• [REQUIRED WORK]: From the records beneath, determine how many lines contain "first" and report only that figure.

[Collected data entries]
*** Block opens ***
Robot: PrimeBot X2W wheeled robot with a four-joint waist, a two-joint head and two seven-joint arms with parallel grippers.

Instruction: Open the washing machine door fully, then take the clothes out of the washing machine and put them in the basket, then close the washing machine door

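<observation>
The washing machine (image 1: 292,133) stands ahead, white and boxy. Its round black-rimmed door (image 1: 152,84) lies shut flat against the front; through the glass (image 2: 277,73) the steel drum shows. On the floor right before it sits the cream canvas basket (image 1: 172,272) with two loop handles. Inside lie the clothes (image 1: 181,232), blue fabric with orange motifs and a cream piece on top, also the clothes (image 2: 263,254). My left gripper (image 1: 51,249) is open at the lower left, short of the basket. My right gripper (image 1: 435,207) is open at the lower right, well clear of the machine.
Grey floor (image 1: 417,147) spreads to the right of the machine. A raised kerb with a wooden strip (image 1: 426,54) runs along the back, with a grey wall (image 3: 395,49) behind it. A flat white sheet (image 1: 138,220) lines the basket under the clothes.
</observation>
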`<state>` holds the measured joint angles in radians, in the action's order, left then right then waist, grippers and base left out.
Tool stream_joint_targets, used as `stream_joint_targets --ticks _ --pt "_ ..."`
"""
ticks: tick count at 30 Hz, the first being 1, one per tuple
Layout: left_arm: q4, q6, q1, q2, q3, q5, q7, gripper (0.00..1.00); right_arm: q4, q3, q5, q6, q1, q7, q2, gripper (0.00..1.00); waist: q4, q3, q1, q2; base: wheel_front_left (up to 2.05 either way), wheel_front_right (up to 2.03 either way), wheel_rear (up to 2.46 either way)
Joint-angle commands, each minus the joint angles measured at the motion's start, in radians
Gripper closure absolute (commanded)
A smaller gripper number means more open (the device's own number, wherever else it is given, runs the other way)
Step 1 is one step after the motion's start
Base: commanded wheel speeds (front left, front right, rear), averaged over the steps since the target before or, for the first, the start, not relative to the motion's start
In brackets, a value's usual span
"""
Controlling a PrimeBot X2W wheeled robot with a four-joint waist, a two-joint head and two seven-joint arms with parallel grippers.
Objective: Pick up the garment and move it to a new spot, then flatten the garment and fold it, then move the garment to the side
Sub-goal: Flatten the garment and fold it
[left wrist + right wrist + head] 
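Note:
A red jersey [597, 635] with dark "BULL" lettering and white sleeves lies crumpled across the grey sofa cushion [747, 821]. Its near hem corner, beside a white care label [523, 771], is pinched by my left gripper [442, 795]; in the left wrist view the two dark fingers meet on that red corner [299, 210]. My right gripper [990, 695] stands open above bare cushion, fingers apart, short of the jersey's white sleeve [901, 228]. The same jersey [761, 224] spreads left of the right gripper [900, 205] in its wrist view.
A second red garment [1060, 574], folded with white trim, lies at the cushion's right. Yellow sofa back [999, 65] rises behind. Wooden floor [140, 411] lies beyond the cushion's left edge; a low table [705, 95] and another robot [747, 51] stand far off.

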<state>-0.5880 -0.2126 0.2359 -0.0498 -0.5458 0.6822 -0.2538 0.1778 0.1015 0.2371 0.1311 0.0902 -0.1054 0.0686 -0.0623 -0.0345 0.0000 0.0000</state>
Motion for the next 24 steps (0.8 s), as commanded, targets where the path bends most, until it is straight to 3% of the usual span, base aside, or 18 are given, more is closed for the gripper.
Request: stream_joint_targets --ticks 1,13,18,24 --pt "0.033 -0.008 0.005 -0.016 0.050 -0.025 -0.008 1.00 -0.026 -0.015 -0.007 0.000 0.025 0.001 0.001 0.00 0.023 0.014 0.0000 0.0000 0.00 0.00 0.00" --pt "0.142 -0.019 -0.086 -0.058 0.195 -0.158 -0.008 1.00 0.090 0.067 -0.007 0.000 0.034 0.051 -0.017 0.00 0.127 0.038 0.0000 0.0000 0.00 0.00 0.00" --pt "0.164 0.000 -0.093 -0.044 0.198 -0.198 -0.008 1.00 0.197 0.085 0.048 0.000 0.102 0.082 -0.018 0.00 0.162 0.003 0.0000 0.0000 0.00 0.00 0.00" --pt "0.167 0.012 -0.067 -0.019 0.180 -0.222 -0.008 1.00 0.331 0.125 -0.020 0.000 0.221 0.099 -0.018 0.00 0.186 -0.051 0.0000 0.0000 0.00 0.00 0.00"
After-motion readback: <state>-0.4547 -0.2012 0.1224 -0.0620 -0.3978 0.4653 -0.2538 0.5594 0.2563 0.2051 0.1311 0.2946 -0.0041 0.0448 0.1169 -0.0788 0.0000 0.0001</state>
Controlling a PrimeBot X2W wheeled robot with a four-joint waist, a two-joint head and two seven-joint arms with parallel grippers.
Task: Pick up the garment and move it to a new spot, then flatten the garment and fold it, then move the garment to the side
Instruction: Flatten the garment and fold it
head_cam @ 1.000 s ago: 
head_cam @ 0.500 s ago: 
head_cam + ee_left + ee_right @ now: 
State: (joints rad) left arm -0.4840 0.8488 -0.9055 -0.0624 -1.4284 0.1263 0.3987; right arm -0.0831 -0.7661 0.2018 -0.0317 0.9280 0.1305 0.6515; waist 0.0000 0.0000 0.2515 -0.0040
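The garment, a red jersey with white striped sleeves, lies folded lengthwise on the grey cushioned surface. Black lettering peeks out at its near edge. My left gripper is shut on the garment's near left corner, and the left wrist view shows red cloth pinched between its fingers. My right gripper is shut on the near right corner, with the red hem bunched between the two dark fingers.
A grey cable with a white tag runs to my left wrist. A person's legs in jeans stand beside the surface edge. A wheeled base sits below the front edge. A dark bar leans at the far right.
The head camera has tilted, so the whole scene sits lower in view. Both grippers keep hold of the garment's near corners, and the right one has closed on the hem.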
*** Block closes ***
• [WRITTEN REPLY]: 2